Highlight the cell with that code in it, hit the Run button, and we'll get our graph of data points with the line. Using that line, we can make an inference. We can guess pretty close what a penguin would weigh based on it's height, or the other way around. That's actually what the next code cell will do.

height = 14

# Reshape the hight into an array
new_height = np.reshape([height],(1, -1))

# Pass the new height to the model so that a predicted weight can be infered
weight = model.predict(new_height)[0]

# Print the information back to the user
print ( "If you see a penguin thats %.2f tall, you can expect it to be %.2f in weight." % (height, weight))

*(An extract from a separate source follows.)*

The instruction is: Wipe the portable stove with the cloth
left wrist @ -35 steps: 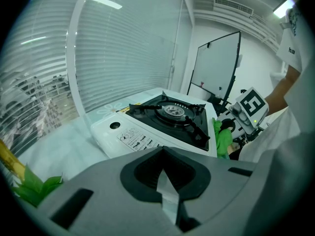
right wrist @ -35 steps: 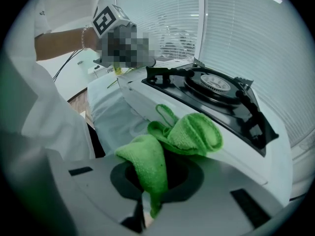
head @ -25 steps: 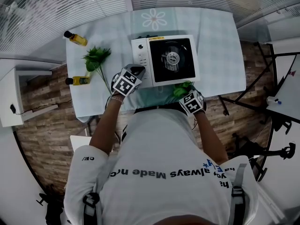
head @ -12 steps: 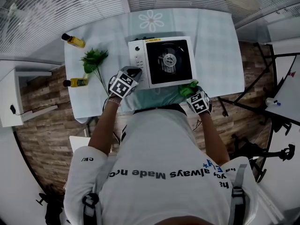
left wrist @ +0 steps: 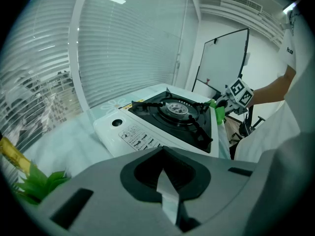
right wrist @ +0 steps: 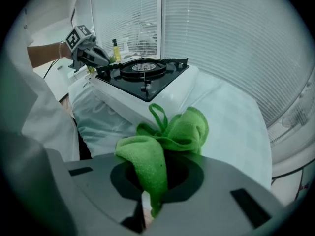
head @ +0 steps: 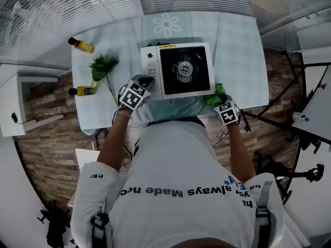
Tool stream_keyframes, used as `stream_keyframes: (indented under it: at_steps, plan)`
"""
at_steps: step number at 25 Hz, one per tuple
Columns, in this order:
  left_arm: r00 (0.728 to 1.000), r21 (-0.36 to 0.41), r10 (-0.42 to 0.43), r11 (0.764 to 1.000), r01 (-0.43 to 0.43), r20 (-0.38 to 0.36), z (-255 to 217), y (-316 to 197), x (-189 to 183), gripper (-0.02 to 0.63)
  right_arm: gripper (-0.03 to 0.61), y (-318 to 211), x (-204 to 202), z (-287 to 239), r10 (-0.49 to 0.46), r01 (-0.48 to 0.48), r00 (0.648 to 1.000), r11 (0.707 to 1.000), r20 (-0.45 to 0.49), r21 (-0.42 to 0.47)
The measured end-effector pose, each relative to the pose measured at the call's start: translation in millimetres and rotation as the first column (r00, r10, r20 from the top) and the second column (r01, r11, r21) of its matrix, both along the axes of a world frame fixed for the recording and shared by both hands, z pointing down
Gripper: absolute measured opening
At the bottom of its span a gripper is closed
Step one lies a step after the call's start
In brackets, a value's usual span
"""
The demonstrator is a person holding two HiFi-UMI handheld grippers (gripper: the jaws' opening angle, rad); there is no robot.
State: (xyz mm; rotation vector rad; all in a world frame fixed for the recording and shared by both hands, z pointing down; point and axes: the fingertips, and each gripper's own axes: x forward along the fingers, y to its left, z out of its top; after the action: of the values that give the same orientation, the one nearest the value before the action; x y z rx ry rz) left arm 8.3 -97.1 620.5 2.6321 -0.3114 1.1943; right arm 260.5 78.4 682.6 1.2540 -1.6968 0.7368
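Observation:
The portable stove, white with a black burner top, stands mid-table. My right gripper is shut on a green cloth just off the stove's front right corner. In the right gripper view the cloth bunches out of the jaws of my right gripper, with the stove beyond to the left. My left gripper sits by the stove's front left corner, near its control panel. From the left gripper view, my left gripper is shut with nothing in it, short of the stove.
Two yellow bottles and a green plant sprig lie on the table's left part. The table has a pale cloth with a flower print. Window blinds run behind; a whiteboard stands at the right.
My right gripper has carried the green cloth rightward from the stove's front edge to its front right corner. The left gripper has hardly moved.

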Motion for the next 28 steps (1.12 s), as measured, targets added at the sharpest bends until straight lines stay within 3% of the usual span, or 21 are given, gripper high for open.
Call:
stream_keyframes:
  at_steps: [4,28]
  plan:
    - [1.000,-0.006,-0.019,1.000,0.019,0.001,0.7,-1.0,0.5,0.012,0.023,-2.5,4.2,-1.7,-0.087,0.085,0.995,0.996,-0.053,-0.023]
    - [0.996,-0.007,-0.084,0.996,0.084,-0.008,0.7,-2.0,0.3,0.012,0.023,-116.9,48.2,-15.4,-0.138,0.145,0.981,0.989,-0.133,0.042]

This will take a height of 14, then give us a pretty good idea of what that penguin will weight. Hit the Run button on this, and we'll get output in the form of a sentence telling us that a (we never specified a unit of measure -- this could be inches, cm, cubits, etc.) 14 tall penguin will weigh 18.84.

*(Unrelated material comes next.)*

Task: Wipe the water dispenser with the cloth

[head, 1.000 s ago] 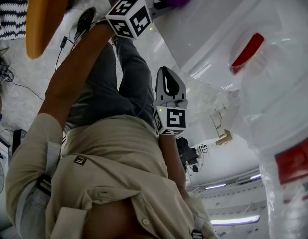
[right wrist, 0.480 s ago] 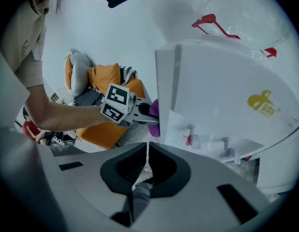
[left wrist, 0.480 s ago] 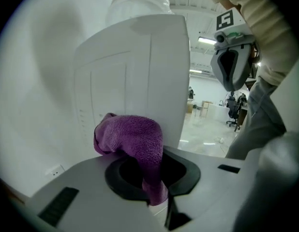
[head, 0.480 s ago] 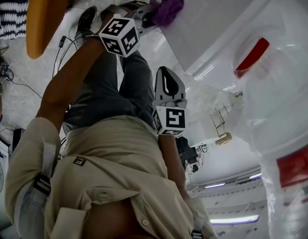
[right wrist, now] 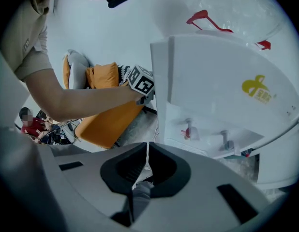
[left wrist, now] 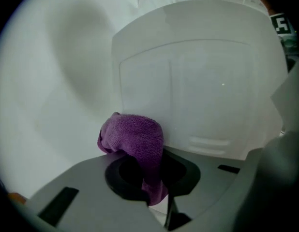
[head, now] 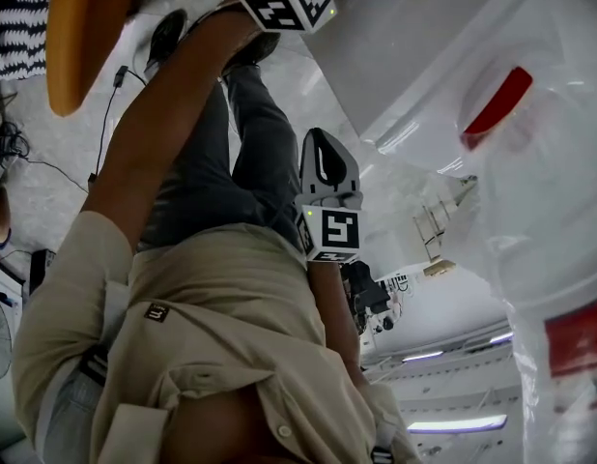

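- The purple cloth [left wrist: 135, 134] is fuzzy and bunched into a soft lump, right against the white water dispenser [left wrist: 207, 91].
- The left gripper [left wrist: 156, 192] pinches the cloth between its grey jaws.
- The water dispenser's side is smooth, flat plastic.
- The right gripper [right wrist: 146, 151] is apart from the water dispenser, with its jaws pressed together on nothing.
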### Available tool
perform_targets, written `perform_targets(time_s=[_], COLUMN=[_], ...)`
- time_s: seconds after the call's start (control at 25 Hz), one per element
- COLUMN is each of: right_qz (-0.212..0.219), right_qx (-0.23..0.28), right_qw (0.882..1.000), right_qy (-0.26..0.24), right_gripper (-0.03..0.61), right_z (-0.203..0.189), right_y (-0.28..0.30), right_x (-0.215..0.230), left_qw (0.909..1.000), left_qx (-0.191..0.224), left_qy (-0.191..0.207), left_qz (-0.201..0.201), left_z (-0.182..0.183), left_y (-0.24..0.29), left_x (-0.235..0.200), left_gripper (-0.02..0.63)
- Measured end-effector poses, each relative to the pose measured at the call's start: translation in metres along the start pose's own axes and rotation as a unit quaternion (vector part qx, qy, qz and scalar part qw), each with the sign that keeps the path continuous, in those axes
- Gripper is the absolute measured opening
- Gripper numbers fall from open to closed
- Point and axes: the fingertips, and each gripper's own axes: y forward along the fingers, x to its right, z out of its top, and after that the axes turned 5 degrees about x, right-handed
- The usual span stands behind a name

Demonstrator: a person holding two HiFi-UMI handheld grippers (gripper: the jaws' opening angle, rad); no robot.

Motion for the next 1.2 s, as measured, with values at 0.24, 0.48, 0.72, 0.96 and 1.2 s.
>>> perform_targets(time_s=[0.24, 0.48, 0.72, 0.96, 1.2], right_qz=[-0.006, -0.003, 0.002, 0.007, 0.006], right_qx=[-0.001, -0.005, -0.009, -0.014, -0.019], right_qw=[1.0, 1.0, 1.0, 1.0, 1.0], right_qy=[0.005, 0.004, 0.0, -0.006, -0.002], right_gripper=[0.028, 0.028, 0.028, 0.028, 0.028], right_z=[-0.008, -0.01, -0.011, -0.013, -0.019], right_y=[-0.001, 0.0, 0.008, 0.011, 0.013], right_x=[0.008, 0.009, 0.006, 0.002, 0.0], left_qw=[0.9993, 0.9944, 0.9871, 0.9862, 0.9878], left_qx=[-0.015, -0.028, -0.046, -0.04, -0.047], left_qy=[0.032, 0.054, 0.047, 0.029, 0.022], left_qz=[-0.013, -0.087, -0.146, -0.158, -0.147], left_z=[-0.009, -0.041, -0.081, -0.084, -0.09], left_y=[0.01, 0.0, -0.032, -0.037, -0.022], left_x=[-0.01, 0.051, 0.124, 0.141, 0.125], left_gripper=[0.055, 0.055, 0.055, 0.055, 0.055])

If we look at the newest graph, with the line, we'll see that it's right on the money. And we can play with the code, changing 14 to something else and clicking Run again, to get other results that should still be in agreement with what our line of best fit says.

What's It All Mean?

What we've done, essentially, is build a machine learning model that will tell us approximately what a penguin should weigh, based on it's height.

Building Our Own

Back in the main Jupyter tab (where we can see the list of files associated with our notebook), click on the New button. Choose conda_python3 from the dropdown list. This will fire up a whole new notebook, using the Python3 kernel.

Click on the word Untitled at the top of the screen, and give it a name. Let's do something very original, like my_notebook.

We'll see that the first thing we've got is a code cell. Change that to be a Markdown type cell, just so we can let people know right off the bat what we're doing. The rest is just playing. We can do whatever we want in the notebook, using tools and methods that we went over earlier.

As the lab comes to an end (you'll know when you hear You have five minutes remaining types of messages), go to the File menu, and the Download as flyout, then choose Notebook (.ipynb) from the list. You can download it onto your local machine and play with it further.

Conclusion

You'll need to have a Jupyter Notebook server if you're going to play with the file locally, but don't be afraid to run the lab again and just upload the file to it. Play with it some more. If you want to keep on, just download the newest version of your notebook file, then fire the lab up again and repeat the process, picking up where you left off. Good luck!